Last August, after waiting an entire year to see Benedict Cumberbatch play Hamlet, I wrote a fairly disgruntled review of the show. It was entirely not what I expected and no where near as good at the Royal Shakespeare production. Also, Benedict let me down so I was less than thrilled with my 3 hours at the Barbican.
As we learned at the time, we were seeing it in Previews so things weren't quite as they turned out to be by the end of the run. But nonetheless, not fabulous. However, through the glory of technology, we managed to score 2 tickets to tonight's National Theatre Live production in a nearby movie theater. This would allow us to see the non-preview full production. They had surely changed things around by the end of the run, so it was most definitely going to be better, right?
Wrong! It's still terrible. So terrible in fact, we left at the interval (which lasts the full 20 minutes, just like a live production.)
The one thing that absolutely killed me the first time was their move of "To be or not to be..." to the very first scene of the show - in theory, to give the Benedict fan-girls what they came for immediately as the curtain came up. After this caused an uproar with the critics, they moved it to its rightful place in the show, as we saw it this evening. However, they still gave Benedict the very first lines - lines that aren't his! Hamlet's not even supposed to be on stage for another scene. Really people? You don't think the theater goers could wait 10 minutes to see him?
Other than that change, everything else stayed pretty much the same - too big, and too weird, which is why I just wasn't a fan. Hamlet is supposed to be about the words and about the feelings. In this production, Hamlet gets lost amongst the crazy set pieces and strange costuming. Benedict Cumberbatch is a fabulous actor and he still is in this production. But he does go a little too manic from time to time. Hamlet's slow descent is more of a cliff-dive this time around.
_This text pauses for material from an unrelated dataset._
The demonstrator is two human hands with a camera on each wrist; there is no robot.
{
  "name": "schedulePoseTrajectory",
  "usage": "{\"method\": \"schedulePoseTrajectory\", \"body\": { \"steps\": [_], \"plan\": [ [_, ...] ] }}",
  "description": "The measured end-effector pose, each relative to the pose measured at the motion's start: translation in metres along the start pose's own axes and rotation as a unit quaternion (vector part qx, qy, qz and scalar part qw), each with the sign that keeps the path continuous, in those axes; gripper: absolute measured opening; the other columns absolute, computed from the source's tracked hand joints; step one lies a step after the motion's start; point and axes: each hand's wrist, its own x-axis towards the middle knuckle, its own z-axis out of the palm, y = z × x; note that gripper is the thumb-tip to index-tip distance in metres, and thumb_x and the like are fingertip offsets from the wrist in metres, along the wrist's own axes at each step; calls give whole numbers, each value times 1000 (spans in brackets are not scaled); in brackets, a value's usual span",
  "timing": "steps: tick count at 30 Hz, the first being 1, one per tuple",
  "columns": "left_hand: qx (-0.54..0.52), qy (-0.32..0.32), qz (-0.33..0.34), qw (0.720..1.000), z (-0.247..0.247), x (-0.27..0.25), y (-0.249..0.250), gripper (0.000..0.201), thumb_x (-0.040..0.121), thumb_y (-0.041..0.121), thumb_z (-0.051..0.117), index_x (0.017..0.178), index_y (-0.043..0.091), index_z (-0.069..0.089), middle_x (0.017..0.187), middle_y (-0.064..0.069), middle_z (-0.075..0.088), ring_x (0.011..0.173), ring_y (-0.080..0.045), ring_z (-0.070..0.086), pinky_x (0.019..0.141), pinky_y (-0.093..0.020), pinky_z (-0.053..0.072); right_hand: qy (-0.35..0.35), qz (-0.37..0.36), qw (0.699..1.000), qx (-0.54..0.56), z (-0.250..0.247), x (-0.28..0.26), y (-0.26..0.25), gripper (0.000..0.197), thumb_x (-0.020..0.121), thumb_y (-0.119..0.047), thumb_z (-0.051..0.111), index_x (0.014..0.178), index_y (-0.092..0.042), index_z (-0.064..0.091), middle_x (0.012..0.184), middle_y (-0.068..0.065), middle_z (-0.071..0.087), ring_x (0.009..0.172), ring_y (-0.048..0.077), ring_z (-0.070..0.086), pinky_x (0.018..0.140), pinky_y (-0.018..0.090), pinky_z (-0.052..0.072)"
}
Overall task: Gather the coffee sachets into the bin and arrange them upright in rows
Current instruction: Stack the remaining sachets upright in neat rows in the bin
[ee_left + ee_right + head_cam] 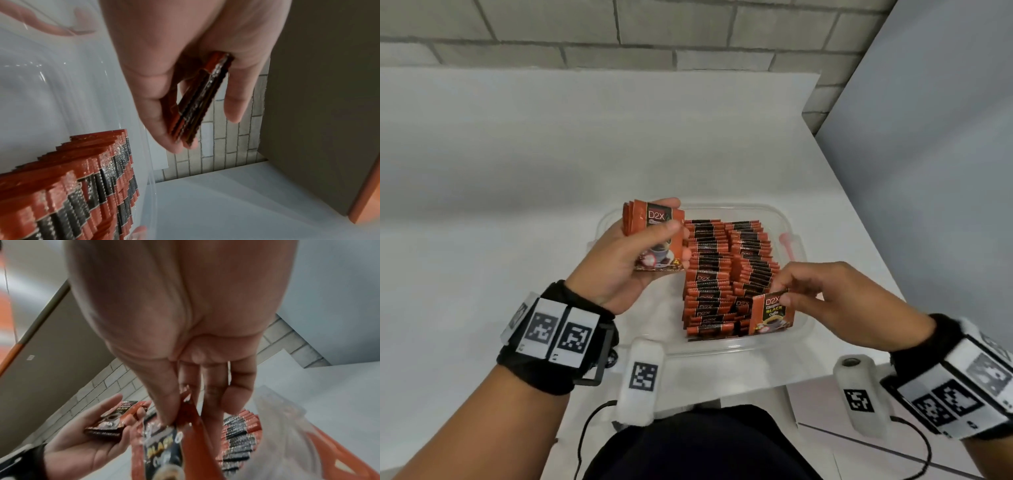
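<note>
Both hands hold sachets over the bin. Left hand (619, 260) grips a small stack (654, 236) of sachets, thumb across the top one's face and fingers curled behind, above the bin's (799, 329) left edge; the left wrist view shows the stack (197, 104) edge-on between thumb and fingers. Right hand (835, 301) pinches one sachet (772, 313) by its top edge between thumb and fingertips, holding it upright at the near end of the right row, its printed face toward the camera; in the right wrist view the sachet (164, 444) hangs below the thumb. Inside the clear bin, two rows (726, 277) of sachets stand on edge, packed side by side, leaning a little. Between the left row and the bin's left wall lies a bare strip. The bin sits on a white surface (517, 171) near its front right corner, with a grey brick wall (619, 34) behind
</note>
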Motion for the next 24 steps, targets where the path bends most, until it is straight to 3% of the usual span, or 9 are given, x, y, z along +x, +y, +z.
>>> {"method": "schedulePoseTrajectory", "body": {
  "steps": [6, 8, 10, 13, 16, 24],
  "plan": [
    [8, -13, -12, 1000, 3, 1, 0, 43, 74, 17, 64, 117, 16, 62, 87, -7, 69, 71, -19, 68, 71, -33, 58, -37, -5, 991, -125, 14, -6, 1, 12, 92, -22, 59, 96, -27, 69, 89, -21, 67, 85, -4, 60, 75, 10, 42],
    [7, -17, -13, 1000, 3, 1, 0, 40, 76, 15, 67, 115, 16, 62, 86, -6, 69, 69, -19, 68, 71, -34, 58, -29, -13, 988, -151, 18, -6, 1, 15, 91, -23, 60, 98, -27, 72, 94, -19, 66, 86, -1, 59, 79, 11, 42],
    [6, -14, -13, 1000, 3, 1, -1, 39, 77, 14, 70, 115, 16, 62, 87, -8, 68, 68, -18, 68, 71, -34, 57, -20, -15, 980, -196, 20, -4, 0, 16, 90, -23, 61, 100, -26, 74, 96, -14, 63, 87, 2, 55, 82, 19, 43],
    [6, -19, -17, 1000, 3, 1, -1, 39, 77, 15, 70, 115, 16, 62, 90, -9, 68, 69, -18, 68, 72, -34, 57, -40, -8, 969, -244, 19, 2, -5, 17, 91, -24, 60, 100, -27, 73, 95, -14, 64, 79, -1, 49, 78, 16, 35],
    [13, -25, -26, 999, 3, 1, 0, 42, 74, 19, 66, 116, 17, 63, 91, -7, 69, 74, -19, 68, 74, -35, 56, -58, -1, 960, -274, 20, 8, -8, 14, 91, -26, 59, 97, -29, 72, 96, -16, 67, 81, -3, 47, 81, 19, 32],
    [5, -22, -25, 999, 2, 1, 4, 39, 77, 17, 67, 116, 14, 62, 91, -10, 67, 70, -21, 67, 72, -35, 58, -83, 36, 941, -327, 19, 16, -17, 15, 90, -25, 60, 96, -30, 72, 95, -16, 69, 90, 5, 58, 81, 20, 36]
  ]
}}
And I think because Benedict is so good, I realized, this time around, that some of the rest of the cast - primarily Claudius - just weren't that fantastic in their roles. You're either a Shakespearean actor or your not. Some of these actors were definitely not.
In the end, it turns out that shows that aren't great live, will probably still not be great on screen. Which is a terrible shame, because with an awesome actor like Cumberbatch, it should have been off the charts fabulous. I think in another smaller production, he could have been amazing! It just stinks we'll never get to see it.